Assignment
Give back the full listing exactly as it appears below.
_ _ _ _
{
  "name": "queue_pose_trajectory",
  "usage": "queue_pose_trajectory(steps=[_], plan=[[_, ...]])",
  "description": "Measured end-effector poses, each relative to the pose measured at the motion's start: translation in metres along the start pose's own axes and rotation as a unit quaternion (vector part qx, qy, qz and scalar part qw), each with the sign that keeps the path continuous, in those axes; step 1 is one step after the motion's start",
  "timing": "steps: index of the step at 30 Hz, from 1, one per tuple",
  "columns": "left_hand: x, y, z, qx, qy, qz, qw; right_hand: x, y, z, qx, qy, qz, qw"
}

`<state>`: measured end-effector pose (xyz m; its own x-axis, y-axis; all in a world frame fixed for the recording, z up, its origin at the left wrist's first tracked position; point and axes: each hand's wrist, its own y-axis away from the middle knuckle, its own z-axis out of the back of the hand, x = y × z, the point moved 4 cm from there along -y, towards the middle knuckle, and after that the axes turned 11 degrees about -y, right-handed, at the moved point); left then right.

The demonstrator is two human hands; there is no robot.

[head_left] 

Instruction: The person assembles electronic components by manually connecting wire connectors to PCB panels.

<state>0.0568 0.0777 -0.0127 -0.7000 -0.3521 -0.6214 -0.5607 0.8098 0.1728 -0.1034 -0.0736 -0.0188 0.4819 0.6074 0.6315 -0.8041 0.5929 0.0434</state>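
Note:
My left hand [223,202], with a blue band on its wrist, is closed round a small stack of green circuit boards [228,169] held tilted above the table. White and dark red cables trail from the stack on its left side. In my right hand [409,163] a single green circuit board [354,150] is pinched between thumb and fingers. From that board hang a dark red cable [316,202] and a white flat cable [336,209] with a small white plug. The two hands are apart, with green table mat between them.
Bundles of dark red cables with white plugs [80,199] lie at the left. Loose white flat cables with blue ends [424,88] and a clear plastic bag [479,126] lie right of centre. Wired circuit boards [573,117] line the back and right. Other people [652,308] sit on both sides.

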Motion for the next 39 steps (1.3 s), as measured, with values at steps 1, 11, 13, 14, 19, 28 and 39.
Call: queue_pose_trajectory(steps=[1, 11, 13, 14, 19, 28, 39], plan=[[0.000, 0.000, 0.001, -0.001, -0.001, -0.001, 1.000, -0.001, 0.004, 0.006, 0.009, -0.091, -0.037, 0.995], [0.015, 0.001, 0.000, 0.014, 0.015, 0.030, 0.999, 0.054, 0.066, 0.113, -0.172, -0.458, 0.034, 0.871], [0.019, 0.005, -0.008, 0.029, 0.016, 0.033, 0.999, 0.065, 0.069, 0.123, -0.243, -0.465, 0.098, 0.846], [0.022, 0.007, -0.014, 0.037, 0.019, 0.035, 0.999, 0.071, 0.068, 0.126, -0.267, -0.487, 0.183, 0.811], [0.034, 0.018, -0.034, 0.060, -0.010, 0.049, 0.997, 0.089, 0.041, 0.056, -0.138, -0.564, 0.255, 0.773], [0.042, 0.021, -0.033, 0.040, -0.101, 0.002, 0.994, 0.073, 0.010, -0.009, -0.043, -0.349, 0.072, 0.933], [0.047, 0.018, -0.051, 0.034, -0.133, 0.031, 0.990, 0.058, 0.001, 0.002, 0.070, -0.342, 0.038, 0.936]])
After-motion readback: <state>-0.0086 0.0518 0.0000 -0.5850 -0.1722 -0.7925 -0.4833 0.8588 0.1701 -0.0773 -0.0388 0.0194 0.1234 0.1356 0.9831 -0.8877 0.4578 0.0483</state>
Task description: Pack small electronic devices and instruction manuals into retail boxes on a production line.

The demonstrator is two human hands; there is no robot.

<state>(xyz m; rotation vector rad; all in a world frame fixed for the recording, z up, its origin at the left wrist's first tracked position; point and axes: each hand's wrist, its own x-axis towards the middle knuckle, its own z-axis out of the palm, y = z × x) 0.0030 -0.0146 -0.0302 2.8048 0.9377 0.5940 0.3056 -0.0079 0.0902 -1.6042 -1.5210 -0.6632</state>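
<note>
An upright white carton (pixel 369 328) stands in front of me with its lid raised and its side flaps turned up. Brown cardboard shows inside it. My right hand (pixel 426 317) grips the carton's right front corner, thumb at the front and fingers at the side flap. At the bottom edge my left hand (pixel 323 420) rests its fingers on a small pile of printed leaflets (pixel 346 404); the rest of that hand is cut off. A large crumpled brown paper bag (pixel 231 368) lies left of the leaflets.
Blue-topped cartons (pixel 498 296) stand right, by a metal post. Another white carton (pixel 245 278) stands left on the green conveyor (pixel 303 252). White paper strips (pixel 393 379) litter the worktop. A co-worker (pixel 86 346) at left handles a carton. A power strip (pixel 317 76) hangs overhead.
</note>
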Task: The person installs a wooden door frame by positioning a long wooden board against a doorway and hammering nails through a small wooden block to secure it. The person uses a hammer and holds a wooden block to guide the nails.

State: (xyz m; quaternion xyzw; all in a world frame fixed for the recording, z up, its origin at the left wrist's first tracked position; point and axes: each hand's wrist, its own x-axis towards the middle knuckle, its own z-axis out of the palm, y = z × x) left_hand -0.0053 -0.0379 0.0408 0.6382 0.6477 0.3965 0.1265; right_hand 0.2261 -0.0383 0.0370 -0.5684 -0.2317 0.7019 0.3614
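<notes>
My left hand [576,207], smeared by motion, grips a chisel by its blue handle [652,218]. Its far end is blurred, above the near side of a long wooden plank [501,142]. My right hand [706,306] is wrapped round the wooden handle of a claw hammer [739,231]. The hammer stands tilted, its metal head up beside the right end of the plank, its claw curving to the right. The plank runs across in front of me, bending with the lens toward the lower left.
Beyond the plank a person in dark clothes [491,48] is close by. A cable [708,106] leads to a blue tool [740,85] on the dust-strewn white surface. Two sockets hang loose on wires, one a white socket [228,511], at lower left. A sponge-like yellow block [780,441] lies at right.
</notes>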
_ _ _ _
Task answer
{
  "name": "queue_pose_trajectory",
  "usage": "queue_pose_trajectory(steps=[_], plan=[[_, ...]])",
  "description": "Measured end-effector poses, each relative to the pose measured at the motion's start: translation in metres along the start pose's own axes and rotation as a unit quaternion (vector part qx, qy, qz and scalar part qw), each with the sign that keeps the path continuous, in those axes; step 1 is one step after the motion's start",
  "timing": "steps: index of the step at 30 Hz, from 1, one per tuple",
  "columns": "left_hand: x, y, z, qx, qy, qz, qw; right_hand: x, y, z, qx, qy, qz, qw"
}

`<state>`: measured end-effector pose (xyz m; its own x-axis, y-axis; all in a world frame fixed for the recording, z up, its origin at the left wrist's first tracked position; point and axes: each hand's wrist, its own y-axis away from the middle knuckle, its own z-axis out of the back of the hand, x = y × z, the point moved 4 cm from there along -y, towards the middle knuckle, and after that the axes turned 11 degrees about -y, right-handed, at the moved point); left then right.

The demonstrator is two human hands; there is no robot.

[head_left] 

Instruction: The person assembles electronic components by manually connecting wire connectors to PCB panels.

<state>0.0568 0.0777 -0.0127 -0.7000 -0.3521 -0.6214 -0.5607 0.8098 0.1728 -0.1034 -0.0736 -0.0188 0.4819 0.6074 0.6315 -0.8041 0.5929 0.0434</state>
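Note:
My left hand [223,202], with a blue band on its wrist, is closed round a small stack of green circuit boards [228,169] held tilted above the table. White and dark red cables trail from the stack on its left side. In my right hand [409,163] a single green circuit board [354,150] is pinched between thumb and fingers. From that board hang a dark red cable [316,202] and a white flat cable [336,209] with a small white plug. The two hands are apart, with green table mat between them.
Bundles of dark red cables with white plugs [80,199] lie at the left. Loose white flat cables with blue ends [424,88] and a clear plastic bag [479,126] lie right of centre. Wired circuit boards [573,117] line the back and right. Other people [652,308] sit on both sides.
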
Motion for the next 39 steps (1.3 s), as measured, with values at steps 1, 11, 13, 14, 19, 28 and 39.
Call: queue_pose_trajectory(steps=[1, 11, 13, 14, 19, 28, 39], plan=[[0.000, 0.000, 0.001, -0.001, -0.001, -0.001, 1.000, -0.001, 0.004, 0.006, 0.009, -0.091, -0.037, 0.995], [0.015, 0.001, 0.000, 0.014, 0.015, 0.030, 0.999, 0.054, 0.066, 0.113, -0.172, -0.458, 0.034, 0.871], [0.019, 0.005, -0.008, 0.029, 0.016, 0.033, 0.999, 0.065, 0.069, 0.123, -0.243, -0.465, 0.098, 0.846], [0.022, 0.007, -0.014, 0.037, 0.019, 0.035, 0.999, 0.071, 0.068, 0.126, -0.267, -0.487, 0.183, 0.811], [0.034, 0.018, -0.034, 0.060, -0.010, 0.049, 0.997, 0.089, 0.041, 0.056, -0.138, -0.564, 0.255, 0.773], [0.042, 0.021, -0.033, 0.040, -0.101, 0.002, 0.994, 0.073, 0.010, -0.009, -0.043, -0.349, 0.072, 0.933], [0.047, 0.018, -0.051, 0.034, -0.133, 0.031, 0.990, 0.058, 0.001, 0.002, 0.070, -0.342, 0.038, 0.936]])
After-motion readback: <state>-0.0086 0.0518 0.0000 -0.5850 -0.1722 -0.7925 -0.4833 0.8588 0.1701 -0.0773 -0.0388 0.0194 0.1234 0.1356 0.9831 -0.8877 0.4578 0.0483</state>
Task description: Pack small electronic devices and instruction manuals into retail boxes on a production line.

The demonstrator is two human hands; there is no robot.

<state>(xyz m; rotation vector rad; all in a world frame fixed for the recording, z up, its origin at the left wrist's first tracked position; point and axes: each hand's wrist, its own x-axis towards the middle knuckle, its own z-axis out of the palm, y = z × x) 0.0030 -0.0146 -0.0302 2.8048 0.9377 0.5940 0.3056 -0.0079 0.0902 -1.6042 -1.5210 -0.6632</state>
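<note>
An upright white carton (pixel 369 328) stands in front of me with its lid raised and its side flaps turned up. Brown cardboard shows inside it. My right hand (pixel 426 317) grips the carton's right front corner, thumb at the front and fingers at the side flap. At the bottom edge my left hand (pixel 323 420) rests its fingers on a small pile of printed leaflets (pixel 346 404); the rest of that hand is cut off. A large crumpled brown paper bag (pixel 231 368) lies left of the leaflets.
Blue-topped cartons (pixel 498 296) stand right, by a metal post. Another white carton (pixel 245 278) stands left on the green conveyor (pixel 303 252). White paper strips (pixel 393 379) litter the worktop. A co-worker (pixel 86 346) at left handles a carton. A power strip (pixel 317 76) hangs overhead.
</note>
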Task: The person installs a wooden door frame by positioning a long wooden board against a doorway and hammering nails through a small wooden block to secure it. The person uses a hammer and holds a wooden block to guide the nails.

State: (xyz m; quaternion xyzw; all in a world frame fixed for the recording, z up, its origin at the left wrist's first tracked position; point and axes: each hand's wrist, its own x-axis towards the middle knuckle, its own z-axis out of the palm, y = z × x) left_hand -0.0053 -0.0379 0.0408 0.6382 0.6477 0.3965 0.1265; right_hand 0.2261 -0.0383 0.0370 -0.5684 -0.2317 0.7019 0.3614
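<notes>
My left hand [576,207], smeared by motion, grips a chisel by its blue handle [652,218]. Its far end is blurred, above the near side of a long wooden plank [501,142]. My right hand [706,306] is wrapped round the wooden handle of a claw hammer [739,231]. The hammer stands tilted, its metal head up beside the right end of the plank, its claw curving to the right. The plank runs across in front of me, bending with the lens toward the lower left.
Beyond the plank a person in dark clothes [491,48] is close by. A cable [708,106] leads to a blue tool [740,85] on the dust-strewn white surface. Two sockets hang loose on wires, one a white socket [228,511], at lower left. A sponge-like yellow block [780,441] lies at right.
</notes>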

This answer is finished.